We’ve now had this tradition for 6 years and every year our photos make me smile!

I was back to my regular studio for my Saturday workout. This class was a strength-based one and I continued my streak of having awesome workouts! There were 2 blocks in each section of the room and we switched between each block.

Both of the cardio blocks had the same pattern. We started with a 90-second push pace. After a base pace, we had 45 seconds at an incline and 45 seconds at a flat incline at a push pace followed by 30 seconds at an incline and our push pace. We had a walking recovery and then a 30-second push pace and 30-second all out at an incline. The difference between the 2 blocks was the incline we were supposed to use. I used the resistance levels when we were doing incline work, but for the flat road pushes, I just focused on pedaling faster.

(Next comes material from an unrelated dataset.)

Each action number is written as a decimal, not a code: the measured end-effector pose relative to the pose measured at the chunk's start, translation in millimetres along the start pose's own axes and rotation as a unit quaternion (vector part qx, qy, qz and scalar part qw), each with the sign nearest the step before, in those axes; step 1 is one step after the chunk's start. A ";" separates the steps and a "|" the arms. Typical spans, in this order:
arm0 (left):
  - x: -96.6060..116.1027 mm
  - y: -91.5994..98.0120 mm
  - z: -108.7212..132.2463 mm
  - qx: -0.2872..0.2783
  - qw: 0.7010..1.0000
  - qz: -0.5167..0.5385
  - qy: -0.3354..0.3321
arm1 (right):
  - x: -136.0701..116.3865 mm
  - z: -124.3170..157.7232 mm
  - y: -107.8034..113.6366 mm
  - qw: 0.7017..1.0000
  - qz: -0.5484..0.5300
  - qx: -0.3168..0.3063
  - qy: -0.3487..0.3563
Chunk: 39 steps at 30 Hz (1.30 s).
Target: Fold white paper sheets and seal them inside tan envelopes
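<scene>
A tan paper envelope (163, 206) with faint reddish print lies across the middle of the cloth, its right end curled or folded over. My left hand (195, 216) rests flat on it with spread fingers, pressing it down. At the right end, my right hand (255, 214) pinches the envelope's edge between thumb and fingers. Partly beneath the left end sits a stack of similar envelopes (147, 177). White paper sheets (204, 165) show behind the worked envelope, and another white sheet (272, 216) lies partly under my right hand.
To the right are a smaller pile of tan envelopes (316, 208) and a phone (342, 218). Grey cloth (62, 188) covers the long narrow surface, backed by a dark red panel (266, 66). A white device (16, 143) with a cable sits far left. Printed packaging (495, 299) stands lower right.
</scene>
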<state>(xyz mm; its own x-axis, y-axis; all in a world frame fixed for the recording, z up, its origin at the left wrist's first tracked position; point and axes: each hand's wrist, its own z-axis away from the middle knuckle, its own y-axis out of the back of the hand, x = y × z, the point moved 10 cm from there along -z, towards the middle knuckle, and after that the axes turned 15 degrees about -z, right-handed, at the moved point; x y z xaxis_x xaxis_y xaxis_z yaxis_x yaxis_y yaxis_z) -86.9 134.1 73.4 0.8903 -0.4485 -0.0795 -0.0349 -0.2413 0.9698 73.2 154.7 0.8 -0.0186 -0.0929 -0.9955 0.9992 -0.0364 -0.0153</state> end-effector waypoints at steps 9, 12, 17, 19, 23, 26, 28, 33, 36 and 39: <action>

On the rower, the first block started with a 250-meter row and 25 pulsing squats. We decreased the row by 50 meters and the squats by 5 until the block ended. The second block started with a 100-meter row and 10 pulsing squats with increasing the row by 50 meters and the squats by 5 each round.

And on the floor, we had the same exercises for both blocks. We had deadlifts, chest presses, single-arm rows with weights, lunges, and seated shoulder presses to stands. I tried to go heavy with the weights, but I think I wasn’t feeling 100% myself and was a bit tired from traveling so I had to go a bit lower than I would have liked.

This week and next week at Orangetheory are the 12 Days Of Fitness and they are supposed to be harder workouts than normal. If you do 7 of the 12 workouts, you get a pair of OTF socks. But only the first 100 people who complete it will get them. I can adjust my schedule to do 7 workouts (and I’m going to see about trying to do that), but I don’t think I’ll be one of the first 100 to do it so I’m not expecting to be able to get the socks. But I’m excited either way about seeing what these workouts will bring and what I’ll be able to do!